- [Your goal] From the line with "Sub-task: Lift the" to the line with "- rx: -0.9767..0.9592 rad", retype every line exactly, including those two, and leave out the rest of the data below.

- [The data]
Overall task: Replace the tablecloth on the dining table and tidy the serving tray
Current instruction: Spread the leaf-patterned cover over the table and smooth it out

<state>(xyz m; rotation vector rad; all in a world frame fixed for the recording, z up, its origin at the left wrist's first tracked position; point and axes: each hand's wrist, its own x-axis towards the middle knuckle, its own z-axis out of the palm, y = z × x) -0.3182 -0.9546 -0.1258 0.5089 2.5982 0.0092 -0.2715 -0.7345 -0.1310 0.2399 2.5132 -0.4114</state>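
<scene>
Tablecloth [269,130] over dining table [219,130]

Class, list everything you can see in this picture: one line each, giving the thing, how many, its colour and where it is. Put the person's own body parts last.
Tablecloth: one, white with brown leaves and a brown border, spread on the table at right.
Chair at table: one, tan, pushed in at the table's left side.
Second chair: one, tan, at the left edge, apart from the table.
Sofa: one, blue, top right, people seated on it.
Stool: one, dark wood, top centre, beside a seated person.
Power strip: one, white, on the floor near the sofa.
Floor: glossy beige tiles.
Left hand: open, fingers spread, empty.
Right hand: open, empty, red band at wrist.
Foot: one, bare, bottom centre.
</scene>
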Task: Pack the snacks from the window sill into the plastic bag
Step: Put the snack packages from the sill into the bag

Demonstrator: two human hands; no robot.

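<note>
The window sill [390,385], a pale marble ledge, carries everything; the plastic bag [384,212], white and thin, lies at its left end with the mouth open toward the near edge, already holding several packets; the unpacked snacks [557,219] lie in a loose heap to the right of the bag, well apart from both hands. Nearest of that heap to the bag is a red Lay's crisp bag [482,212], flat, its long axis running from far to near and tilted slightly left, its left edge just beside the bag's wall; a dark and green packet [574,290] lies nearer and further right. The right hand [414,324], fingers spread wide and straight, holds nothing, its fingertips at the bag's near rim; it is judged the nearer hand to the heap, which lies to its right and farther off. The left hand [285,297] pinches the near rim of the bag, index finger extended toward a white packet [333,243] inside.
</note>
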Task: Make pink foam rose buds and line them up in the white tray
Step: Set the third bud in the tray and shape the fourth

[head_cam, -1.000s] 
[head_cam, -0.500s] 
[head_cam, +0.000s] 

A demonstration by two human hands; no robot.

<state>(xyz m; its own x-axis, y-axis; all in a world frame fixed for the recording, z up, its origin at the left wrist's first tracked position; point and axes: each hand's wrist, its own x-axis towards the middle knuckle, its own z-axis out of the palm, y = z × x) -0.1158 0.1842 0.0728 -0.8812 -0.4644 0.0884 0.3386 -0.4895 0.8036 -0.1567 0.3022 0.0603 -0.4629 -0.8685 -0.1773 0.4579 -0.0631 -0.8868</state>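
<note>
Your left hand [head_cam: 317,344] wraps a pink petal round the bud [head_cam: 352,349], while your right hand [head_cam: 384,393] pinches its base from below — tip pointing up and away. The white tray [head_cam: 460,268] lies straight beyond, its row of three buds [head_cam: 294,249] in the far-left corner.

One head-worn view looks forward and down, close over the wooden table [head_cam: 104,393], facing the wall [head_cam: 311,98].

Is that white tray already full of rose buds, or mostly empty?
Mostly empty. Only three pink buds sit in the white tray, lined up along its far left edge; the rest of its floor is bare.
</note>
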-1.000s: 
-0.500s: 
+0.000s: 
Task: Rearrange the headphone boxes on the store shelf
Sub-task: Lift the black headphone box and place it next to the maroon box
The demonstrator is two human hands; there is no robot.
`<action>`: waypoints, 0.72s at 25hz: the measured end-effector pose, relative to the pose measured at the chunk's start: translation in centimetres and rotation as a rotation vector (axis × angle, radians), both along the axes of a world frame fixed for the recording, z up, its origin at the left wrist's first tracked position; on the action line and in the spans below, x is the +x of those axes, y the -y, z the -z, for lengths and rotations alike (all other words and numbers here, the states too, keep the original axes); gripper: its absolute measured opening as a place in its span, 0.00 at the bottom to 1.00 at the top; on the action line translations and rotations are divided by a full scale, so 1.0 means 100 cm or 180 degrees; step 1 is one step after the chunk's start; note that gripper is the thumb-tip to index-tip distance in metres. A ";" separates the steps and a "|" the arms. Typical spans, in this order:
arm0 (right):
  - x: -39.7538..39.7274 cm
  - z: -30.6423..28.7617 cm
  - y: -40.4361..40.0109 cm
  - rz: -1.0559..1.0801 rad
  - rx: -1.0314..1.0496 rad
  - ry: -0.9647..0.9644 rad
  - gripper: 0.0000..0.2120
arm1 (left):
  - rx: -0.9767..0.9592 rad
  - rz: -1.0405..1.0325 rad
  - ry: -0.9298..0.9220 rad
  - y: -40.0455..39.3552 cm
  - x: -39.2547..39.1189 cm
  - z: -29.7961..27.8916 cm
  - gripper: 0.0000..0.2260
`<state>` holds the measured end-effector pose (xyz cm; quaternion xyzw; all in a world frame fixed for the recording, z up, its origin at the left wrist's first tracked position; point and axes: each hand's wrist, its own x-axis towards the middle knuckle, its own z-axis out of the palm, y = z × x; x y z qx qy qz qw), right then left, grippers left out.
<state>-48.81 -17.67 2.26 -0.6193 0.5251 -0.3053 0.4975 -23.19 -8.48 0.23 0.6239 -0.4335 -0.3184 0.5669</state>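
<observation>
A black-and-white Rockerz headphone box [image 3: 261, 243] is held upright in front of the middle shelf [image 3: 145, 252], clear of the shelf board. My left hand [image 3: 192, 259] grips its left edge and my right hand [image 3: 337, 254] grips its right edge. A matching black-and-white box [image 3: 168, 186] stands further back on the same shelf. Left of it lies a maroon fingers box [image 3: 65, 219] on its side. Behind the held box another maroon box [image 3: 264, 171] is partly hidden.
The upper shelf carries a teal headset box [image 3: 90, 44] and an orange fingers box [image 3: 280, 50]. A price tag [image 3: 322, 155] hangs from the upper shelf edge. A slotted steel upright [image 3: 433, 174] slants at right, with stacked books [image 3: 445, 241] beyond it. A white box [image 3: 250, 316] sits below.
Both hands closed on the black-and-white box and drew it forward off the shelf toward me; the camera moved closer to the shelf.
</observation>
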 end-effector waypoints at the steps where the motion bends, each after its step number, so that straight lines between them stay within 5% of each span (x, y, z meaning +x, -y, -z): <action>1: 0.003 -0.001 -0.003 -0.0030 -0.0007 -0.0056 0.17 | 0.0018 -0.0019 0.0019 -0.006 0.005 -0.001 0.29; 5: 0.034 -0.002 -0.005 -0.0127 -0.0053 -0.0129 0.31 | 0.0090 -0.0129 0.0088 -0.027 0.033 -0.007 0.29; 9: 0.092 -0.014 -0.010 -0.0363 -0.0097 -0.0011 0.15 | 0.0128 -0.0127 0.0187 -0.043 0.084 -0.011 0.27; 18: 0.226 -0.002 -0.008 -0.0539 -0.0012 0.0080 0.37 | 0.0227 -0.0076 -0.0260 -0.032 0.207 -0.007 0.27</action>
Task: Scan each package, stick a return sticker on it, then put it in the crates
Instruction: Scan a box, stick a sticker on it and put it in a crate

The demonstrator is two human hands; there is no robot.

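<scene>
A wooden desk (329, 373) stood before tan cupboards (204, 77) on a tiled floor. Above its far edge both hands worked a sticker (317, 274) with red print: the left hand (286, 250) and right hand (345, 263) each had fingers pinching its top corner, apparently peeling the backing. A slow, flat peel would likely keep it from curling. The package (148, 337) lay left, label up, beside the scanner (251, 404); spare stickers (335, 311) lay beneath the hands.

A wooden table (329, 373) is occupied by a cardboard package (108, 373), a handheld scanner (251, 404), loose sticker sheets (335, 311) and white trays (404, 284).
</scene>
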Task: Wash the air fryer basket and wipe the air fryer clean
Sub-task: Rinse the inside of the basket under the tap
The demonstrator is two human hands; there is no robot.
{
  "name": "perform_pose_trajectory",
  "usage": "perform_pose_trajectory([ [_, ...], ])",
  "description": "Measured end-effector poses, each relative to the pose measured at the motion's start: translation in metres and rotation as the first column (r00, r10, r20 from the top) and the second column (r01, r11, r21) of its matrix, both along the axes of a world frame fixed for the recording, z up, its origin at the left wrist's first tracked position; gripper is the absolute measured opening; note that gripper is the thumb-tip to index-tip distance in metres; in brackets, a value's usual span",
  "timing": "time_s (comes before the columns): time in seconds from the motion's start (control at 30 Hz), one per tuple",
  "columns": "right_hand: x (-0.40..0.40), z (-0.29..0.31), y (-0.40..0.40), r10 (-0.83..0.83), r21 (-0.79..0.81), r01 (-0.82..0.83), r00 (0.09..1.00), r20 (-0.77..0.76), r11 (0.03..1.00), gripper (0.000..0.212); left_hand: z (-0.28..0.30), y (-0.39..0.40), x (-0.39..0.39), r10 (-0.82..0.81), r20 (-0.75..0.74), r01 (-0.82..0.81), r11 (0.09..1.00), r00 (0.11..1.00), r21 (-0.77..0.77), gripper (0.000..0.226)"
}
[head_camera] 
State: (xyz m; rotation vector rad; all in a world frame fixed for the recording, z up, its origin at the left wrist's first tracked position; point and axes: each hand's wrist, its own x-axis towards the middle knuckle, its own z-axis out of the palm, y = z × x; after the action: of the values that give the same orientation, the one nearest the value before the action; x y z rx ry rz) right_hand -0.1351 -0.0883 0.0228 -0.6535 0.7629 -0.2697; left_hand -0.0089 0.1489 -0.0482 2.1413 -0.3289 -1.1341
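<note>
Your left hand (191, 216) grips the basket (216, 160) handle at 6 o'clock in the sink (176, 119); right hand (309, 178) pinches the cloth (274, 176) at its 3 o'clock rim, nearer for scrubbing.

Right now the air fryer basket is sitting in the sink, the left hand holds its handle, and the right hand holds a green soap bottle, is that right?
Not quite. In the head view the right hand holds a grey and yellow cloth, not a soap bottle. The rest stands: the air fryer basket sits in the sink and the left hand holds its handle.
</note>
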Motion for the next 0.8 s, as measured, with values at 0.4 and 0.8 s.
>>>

- [Result]
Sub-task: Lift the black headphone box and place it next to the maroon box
The demonstrator is two human hands; there is no robot.
`<action>`: waypoints, 0.72s at 25hz: the measured end-effector pose, relative to the pose measured at the chunk's start: translation in centimetres and rotation as a rotation vector (axis × angle, radians), both along the axes of a world frame fixed for the recording, z up, its origin at the left wrist's first tracked position; on the action line and in the spans below, x is the +x of those axes, y the -y, z the -z, for lengths and rotations alike (all other words and numbers here, the states too, keep the original axes); gripper: its absolute measured opening as a place in its span, 0.00 at the bottom to 1.00 at the top; on the action line translations and rotations are divided by a full scale, so 1.0 means 100 cm or 180 degrees; step 1 is one step after the chunk's start; note that gripper is the thumb-tip to index-tip distance in metres. A ";" separates the steps and a "|" the arms. Typical spans, in this order:
arm0 (right):
  - x: -39.7538..39.7274 cm
  - z: -30.6423..28.7617 cm
  - y: -40.4361..40.0109 cm
  - rz: -1.0559..1.0801 rad
  - rx: -1.0314..1.0496 rad
  - ry: -0.9647..0.9644 rad
  - gripper: 0.0000..0.2120
arm1 (left):
  - rx: -0.9767..0.9592 rad

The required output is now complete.